Kekerasan Seksual pada laki-Laki: Diabaikan dan Belum Ditangani Serius
Kolom

Kekerasan Seksual pada laki-Laki: Diabaikan dan Belum Ditangani Serius

​​​​​​​Penyintas kekerasan seksual biasanya mengalami gangguan stress pasca trauma, sehingga seorang penyintas perkosaan biasanya disarankan untuk berkonsultasi dengan crisis centre atau orang yang ahli dalam hal tersebut.

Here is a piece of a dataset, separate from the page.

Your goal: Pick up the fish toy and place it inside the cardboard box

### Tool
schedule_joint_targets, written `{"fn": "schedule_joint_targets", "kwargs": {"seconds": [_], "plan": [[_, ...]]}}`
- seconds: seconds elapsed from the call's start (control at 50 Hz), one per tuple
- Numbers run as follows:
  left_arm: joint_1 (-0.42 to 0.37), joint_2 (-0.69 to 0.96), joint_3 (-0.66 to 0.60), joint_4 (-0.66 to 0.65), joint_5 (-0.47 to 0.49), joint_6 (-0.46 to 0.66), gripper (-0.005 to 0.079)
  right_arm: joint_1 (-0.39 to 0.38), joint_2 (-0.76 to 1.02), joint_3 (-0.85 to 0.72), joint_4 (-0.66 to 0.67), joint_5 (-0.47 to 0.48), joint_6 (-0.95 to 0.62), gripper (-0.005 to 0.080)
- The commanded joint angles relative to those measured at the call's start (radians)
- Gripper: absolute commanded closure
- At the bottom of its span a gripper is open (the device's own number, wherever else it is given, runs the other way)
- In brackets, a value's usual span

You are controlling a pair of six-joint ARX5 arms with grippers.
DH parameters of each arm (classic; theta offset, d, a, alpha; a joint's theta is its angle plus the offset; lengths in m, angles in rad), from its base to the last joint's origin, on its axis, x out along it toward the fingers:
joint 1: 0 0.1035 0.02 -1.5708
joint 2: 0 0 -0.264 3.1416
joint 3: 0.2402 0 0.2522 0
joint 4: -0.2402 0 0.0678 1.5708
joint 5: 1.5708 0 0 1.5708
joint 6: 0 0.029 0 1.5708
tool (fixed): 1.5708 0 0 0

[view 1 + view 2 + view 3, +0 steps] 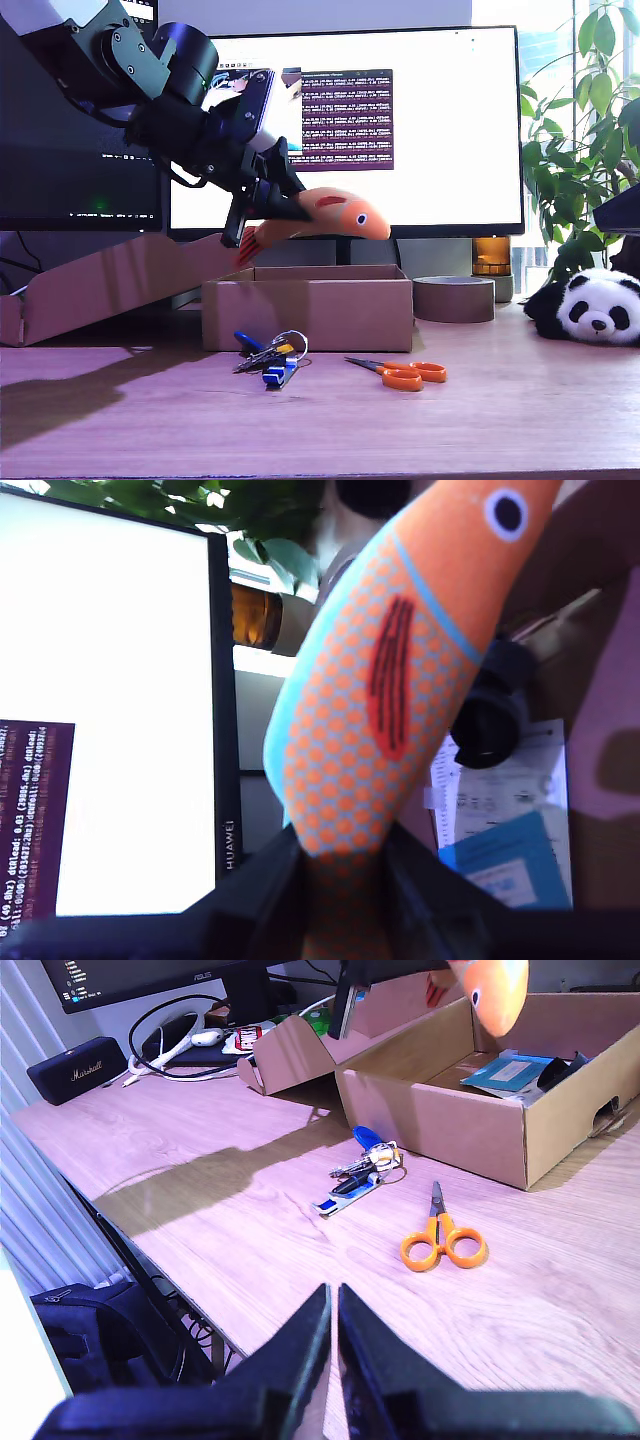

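Fish toy: the fish toy (340,213) is up in the air, right over the cardboard box (310,312). It does not touch the box. It lies nearly flat, and its head points to the exterior view's right.
My first gripper: my first gripper (268,205) pinches the fish near its tail end. In the first wrist view the two fingers (255,890) press on the fish from both sides.
My second gripper: my second gripper (333,1325) is pinched together with nothing in it. It hangs over the bare table (250,1260), away from the box.
In the box: a blue paper (505,1066) and a dark thing (556,1068) lie in there. There is room next to them.
On the table: keys (268,358) and orange scissors (402,374) lie in front of the box. A tape roll (453,298) and a panda (590,305) sit to the exterior view's right of it. They are not part of the job.
Step now: I think the pick-up is done. The fish is held over the box but is not in it yet.
Next move: I think the fish must go down into the box, and then the fingers must let go. The fish is long. It should lie along the long side of the box, or its head may catch on the wall.
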Motion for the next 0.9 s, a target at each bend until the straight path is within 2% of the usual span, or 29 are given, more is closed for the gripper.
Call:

Korban kekerasan seksual laki-laki memilih untuk bungkam

Selama ini toxic masculinity membuat kita meyakini bahwa kasus laki-laki yang menjadi korban pemerkosaan adalah hal yang tidak masuk akal, laki-laki dianggap selalu menginginkan hubungan seksual—sehingga mereka tidak bisa diperkosa. Laki-laki harus cukup kuat untuk bisa melawan—sehingga mereka seharusnya dapat melawan dan kejahatan perkosaan hampir tidak mungkin terjadi. Mitos tersebut berkontribusi pada budaya di mana pemerkosaan terhadap laki-laki seringkali diabaikan dan tidak dilaporkan.

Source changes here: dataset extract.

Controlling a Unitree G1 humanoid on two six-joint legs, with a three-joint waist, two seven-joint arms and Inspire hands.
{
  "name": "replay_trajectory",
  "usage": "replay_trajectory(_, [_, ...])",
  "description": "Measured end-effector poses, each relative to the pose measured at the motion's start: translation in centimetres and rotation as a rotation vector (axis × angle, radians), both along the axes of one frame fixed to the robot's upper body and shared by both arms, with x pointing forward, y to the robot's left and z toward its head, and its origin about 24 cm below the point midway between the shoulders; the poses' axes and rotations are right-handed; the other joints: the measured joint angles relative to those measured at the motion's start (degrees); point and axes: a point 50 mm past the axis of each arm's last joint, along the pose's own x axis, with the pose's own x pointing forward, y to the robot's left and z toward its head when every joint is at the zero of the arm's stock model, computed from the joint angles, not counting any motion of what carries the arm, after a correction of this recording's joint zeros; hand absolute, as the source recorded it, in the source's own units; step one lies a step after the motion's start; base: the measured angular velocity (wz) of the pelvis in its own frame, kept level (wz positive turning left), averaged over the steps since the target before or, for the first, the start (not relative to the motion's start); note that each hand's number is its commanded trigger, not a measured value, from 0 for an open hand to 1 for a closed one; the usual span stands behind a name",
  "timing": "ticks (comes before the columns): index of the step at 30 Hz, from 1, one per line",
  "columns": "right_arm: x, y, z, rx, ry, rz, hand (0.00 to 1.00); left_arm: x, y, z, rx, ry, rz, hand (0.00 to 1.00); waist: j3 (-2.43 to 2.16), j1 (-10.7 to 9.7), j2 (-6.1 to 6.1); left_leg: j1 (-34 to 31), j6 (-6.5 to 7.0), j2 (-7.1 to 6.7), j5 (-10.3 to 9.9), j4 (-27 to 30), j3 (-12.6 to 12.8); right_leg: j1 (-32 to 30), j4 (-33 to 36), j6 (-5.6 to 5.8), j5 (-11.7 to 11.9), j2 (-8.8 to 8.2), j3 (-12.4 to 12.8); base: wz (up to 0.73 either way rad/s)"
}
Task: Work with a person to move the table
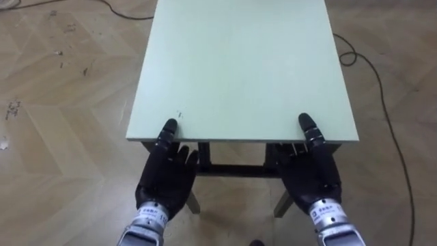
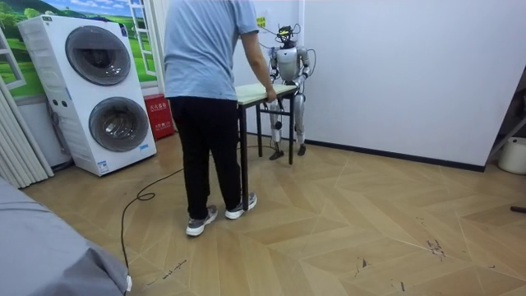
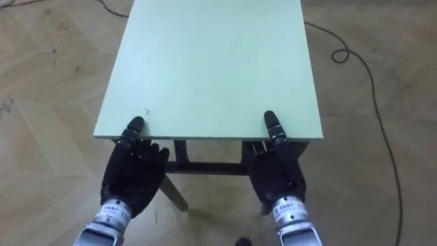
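Parquet floor [image 1: 54, 157] lies open outward of both hands. In the room view a white wall [image 2: 394, 66] stands close behind the robot. The pale green table [image 1: 239, 68] extends forward from the hands, its top bare, and a person [image 2: 205, 82] holds the end farthest from them. The left hand [image 1: 164, 179] and right hand [image 1: 311, 174] sit near the two near corners. Each clamps the near edge, thumb laid on top and fingers reaching beneath.
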Motion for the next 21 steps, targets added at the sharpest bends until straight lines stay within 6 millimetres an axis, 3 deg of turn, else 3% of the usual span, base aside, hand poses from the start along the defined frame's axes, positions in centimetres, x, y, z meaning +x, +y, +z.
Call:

Dalam jurnal "Perceptions of male victims in depicted sexual assaults: A review of the literatur" yang ditulis Michelle Davies dan Paul Rogers pada 2006, selama ini ada anggapan bahwa “seorang perempuan tidak dapat memaksa seorang pria untuk melakukan hubungan seks”. Perempuan dipandang sebagai makhluk yang lemah dan pasif secara seksual, sedangkan laki-laki adalah makhluk yang lebih agresif, menjadi inisiator dalam hubungan seksual. Sehingga, sulit untuk membayangkan ‘perempuan yang submisif’ memaksa seorang pria yang secara terang menolak untuk berhubungan seks, atau adanya laki-laki yang menolak kesempatan untuk berhubungan seks.

Laki-laki korban seksual seringkali merasa lemah, tidak berharga, dan kehilangan “kejantanannya” karena tidak mampu melindungi diri maupun komunitasnya. Belum lagi, adanya asumsi masyarakat yang menggeneralisir korban perkosaan sesama jenis sebagai bentuk penyimpangan seksual. Acapkali korban dikaitkan dengan ‘praktik homoseksualitas’ yang dianggap tabu dan tidak “normal”.

Berdasarkan jurnal ‘’Conflict-related sexual violence against men and boys’’ Wynne Russell tahun 2007, ketika menjadi korban kekerasan seksual, laki-laki dewasa maupun anak laki-laki cenderung enggan untuk melaporkan kasusnya, sehingga membuatnya sulit untuk melihat dengan akurat ruang lingkupnya. Data statistik yang masih terbatas hampir pasti sangat kurang dalam merepresentasikan jumlah korban laki-laki. Kekerasan seksual pada laki-laki ada, namun sebagian besar tidak terdokumentasi. Hal ini menyebabkan kurangnya bantuan atau keadilan bagi laki-laki yang menjadi korban.

Dampak Kekerasan Seksual yang Dialami Laki-Laki

Selama ini, sebagian besar penelitian terkait kekerasan seksual berfokus pada perempuan sebagai korban dan masih sedikit yang membahas laki-laki sebagai korban. Kurangnya pencarian kasus kekerasan seksual terhadap laki-laki dan kurangnya penelitian terkait dampak kekerasan seksual pada laki-laki menunjukkan sikap yang ada di masyarakat—bahwa ketika kekerasan seksual terjadi pada laki-laki, hal tersebut bukanlah topik yang dapat diterima untuk didiskusikan.

Banyak tulisan tentang trauma psikologi yang dialami korban perkosaan perempuan, sementara sedikit penelitian yang membahas korban laki-laki, penelitian terhadap kasus menunjukkan bahwa laki-laki juga mengalami banyak reaksi seperti yang dialami perempuan ketika menjadi korban, yaitu depresi, kemarahan, rasa bersalah, menyalahkan diri sendiri, disfungsi seksual, trauma, dan keinginna untuk bunuh diri.

Masalah lain yang dihadapi laki-laki termasuk adanya peningkatan perasaan tidak berdaya, citra diri yang rusak dan adanya jarak emosional dengan orang lain (emotional distancing). Tidak jarang seorang laki-laki korban perkosaan justru menyalahkan diri sendiri atas peristiwa yang dialami, mempercayai bahwa dirinya yang memberikan kesempatan kepada pelaku.